The son’s campaign focused on recasting his father’s troubled reign as “persecution” and the martial law years as a “time of relative peace and prosperity.” He declined to take on issues through debates or interviews, the think tank commentary adds.

“He has, however, been clear that he would like to take another crack at improving ties with Beijing, as current leader Duterte has tried with mixed success,” it says.

Duterte, who distrusted the U.S. government before taking office in 2016, visited China within months of his inauguration. He eventually received Chinese aid and investment pledges of $33 billion.

Marcos Jr., though not affiliated politically with Duterte, is likely to seek a neutral stance toward China and the United States, analysts say.

“I don’t find enough evidence in Marcos’ track record to believe that he has an unambiguous desire to throw it in with China,” said Satu Limaye, vice president of the East-West Center research organization in Honolulu.

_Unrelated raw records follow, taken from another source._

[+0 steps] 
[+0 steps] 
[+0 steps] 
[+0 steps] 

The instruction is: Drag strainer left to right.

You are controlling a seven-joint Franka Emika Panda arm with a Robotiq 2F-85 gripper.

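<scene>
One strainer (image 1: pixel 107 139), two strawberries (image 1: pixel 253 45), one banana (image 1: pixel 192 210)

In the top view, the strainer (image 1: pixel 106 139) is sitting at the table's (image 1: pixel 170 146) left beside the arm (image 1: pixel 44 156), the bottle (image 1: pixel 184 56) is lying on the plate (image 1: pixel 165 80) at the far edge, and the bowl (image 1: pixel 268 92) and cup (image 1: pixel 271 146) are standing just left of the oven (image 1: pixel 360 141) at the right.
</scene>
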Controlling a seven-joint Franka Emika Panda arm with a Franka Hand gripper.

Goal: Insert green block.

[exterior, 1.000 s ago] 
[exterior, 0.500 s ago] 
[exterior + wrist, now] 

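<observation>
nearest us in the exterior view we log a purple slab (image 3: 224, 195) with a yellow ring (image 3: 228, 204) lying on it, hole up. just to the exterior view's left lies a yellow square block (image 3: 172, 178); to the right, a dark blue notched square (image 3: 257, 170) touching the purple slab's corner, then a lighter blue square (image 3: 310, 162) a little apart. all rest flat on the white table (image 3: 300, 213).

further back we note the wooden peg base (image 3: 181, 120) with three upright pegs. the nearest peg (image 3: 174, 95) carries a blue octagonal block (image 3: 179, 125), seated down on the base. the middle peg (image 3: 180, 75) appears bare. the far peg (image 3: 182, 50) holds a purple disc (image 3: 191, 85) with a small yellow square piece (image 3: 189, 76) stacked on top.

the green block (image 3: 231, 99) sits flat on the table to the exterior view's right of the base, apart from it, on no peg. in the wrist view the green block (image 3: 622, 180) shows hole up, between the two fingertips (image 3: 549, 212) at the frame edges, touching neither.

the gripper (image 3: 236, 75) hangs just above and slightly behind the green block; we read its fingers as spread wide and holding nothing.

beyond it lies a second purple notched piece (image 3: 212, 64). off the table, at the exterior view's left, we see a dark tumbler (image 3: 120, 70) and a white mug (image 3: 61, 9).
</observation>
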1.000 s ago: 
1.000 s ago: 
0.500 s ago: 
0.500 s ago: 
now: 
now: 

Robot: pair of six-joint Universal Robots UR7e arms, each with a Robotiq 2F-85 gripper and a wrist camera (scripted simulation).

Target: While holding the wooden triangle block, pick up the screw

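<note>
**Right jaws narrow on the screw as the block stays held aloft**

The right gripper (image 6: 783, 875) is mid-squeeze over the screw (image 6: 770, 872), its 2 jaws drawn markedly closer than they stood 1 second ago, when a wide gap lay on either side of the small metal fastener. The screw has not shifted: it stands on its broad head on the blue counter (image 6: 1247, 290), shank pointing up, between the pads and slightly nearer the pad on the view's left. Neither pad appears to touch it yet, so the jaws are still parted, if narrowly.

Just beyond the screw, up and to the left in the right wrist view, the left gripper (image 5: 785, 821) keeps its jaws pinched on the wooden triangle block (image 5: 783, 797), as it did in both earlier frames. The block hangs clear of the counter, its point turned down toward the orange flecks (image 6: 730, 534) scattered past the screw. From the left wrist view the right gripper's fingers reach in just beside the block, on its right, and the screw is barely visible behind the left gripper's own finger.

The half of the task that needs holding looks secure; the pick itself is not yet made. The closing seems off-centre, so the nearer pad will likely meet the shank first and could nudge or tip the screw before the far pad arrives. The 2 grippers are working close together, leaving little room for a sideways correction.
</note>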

China’s investments in the Philippines, a largely impoverished nation of 112.5 million, would keep doors open, Limaye added. “China is a big player in the region,” he said. “The Philippines has important commercial relationships with China, and (China) will help balance, some would say, the overdependent relationship with the United States.”

A spokesperson for the Chinese embassy in Washington, D.C., declined to comment on the Philippine election. He called the polls an "internal affair."

Beijing is probably watching for the next move, Limaye said. “They’re very realistic and they’ve seen (the Philippines) swing back and forth and back and forth,” he said. “It’s not as cut and dry as people make it out to be.”

Southeast Asian countries normally try to “balance” relations between China and the United States, said Enrico Cau, Southeast Asia specialist with the Taiwan Strategy Research Association. Those countries generally look to China for economic help while going to the United States for military support.

“Balancing for them is a priority, in my opinion,” Cau said.

Festering South China Sea dispute

Chinese coast guard vessels and fishing fleets have returned to tracts of the South China Sea claimed by the Philippines over the past four years, testing Duterte’s initial friendship with Beijing. A flap in March and April 2021 over 220 Chinese boats moored off a reef that’s disputed by the two countries angered the public as well as people in Duterte’s Cabinet.

A Marcos government would probably work through the embassies to resolve any new South China Sea upsets, Cau said, while doubling up on coastal security to avoid new incidents.

“There is a sort of a development of contrasting tendencies,” he said. “One is to appease China, because the Philippines at the moment doesn’t have the capability to oppose it, and at the same time developing proper measures in order to counter China appropriately in the future.”

China cites historical documents to support its claim to about 90% of the resource-rich 3.5 million-square-kilometer sea, chafing against the claims of three other Southeast Asian countries — Brunei, Malaysia and Vietnam. China has alarmed the Southeast Asian claimants, all militarily weaker, over the past decade by landfilling islets for military installations.